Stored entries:
<<<<

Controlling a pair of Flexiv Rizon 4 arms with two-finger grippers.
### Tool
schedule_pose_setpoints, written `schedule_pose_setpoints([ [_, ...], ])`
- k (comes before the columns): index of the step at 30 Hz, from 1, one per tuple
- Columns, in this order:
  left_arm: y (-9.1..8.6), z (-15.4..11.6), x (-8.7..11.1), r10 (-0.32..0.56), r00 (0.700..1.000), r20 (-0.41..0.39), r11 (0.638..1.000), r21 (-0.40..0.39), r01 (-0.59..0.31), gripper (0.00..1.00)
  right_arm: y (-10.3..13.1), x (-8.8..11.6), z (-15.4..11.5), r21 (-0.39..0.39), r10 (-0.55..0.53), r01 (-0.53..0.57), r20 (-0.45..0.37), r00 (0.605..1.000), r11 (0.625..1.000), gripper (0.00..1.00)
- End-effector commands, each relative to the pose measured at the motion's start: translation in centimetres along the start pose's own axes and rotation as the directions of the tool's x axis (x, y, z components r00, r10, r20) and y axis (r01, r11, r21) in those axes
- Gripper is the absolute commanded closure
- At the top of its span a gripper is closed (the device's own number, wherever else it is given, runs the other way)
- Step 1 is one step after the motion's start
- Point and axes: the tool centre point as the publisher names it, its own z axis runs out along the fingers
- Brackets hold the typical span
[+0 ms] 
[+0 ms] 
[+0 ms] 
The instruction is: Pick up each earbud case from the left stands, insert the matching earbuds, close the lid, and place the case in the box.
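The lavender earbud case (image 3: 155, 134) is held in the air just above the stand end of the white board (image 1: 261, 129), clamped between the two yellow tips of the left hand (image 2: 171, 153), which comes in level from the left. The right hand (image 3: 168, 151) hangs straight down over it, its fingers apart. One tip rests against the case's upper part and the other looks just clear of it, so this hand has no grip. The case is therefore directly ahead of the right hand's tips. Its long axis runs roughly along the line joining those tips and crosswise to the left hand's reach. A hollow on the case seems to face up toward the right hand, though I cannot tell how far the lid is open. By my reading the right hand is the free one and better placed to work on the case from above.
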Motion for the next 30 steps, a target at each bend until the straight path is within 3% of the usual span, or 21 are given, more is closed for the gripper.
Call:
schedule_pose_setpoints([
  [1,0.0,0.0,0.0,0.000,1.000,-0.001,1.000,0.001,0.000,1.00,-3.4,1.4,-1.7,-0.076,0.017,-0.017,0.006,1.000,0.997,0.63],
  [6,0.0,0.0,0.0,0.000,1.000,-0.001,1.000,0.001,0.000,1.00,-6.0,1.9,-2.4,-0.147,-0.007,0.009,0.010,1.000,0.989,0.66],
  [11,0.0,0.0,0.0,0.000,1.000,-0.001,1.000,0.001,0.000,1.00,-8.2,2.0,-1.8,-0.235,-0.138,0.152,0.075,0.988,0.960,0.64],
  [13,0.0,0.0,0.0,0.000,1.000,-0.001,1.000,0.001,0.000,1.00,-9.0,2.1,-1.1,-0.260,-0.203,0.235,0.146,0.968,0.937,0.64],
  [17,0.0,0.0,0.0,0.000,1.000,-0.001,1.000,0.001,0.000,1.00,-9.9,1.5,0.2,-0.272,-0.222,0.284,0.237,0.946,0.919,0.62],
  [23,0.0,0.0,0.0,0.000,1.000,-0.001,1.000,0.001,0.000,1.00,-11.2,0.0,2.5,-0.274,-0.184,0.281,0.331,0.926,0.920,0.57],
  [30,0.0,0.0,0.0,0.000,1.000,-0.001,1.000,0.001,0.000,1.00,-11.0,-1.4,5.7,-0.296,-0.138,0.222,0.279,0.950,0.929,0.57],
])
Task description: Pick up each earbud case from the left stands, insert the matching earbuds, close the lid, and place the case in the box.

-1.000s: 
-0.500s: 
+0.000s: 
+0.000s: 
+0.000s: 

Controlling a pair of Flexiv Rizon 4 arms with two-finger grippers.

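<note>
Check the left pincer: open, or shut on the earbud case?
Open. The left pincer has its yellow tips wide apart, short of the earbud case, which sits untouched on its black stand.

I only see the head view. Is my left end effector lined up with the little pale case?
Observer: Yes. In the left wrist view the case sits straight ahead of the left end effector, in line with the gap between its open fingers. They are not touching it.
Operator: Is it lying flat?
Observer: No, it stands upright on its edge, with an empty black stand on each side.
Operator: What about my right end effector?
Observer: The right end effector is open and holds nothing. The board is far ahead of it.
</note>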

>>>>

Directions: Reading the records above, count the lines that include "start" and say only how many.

Exercise solution: 2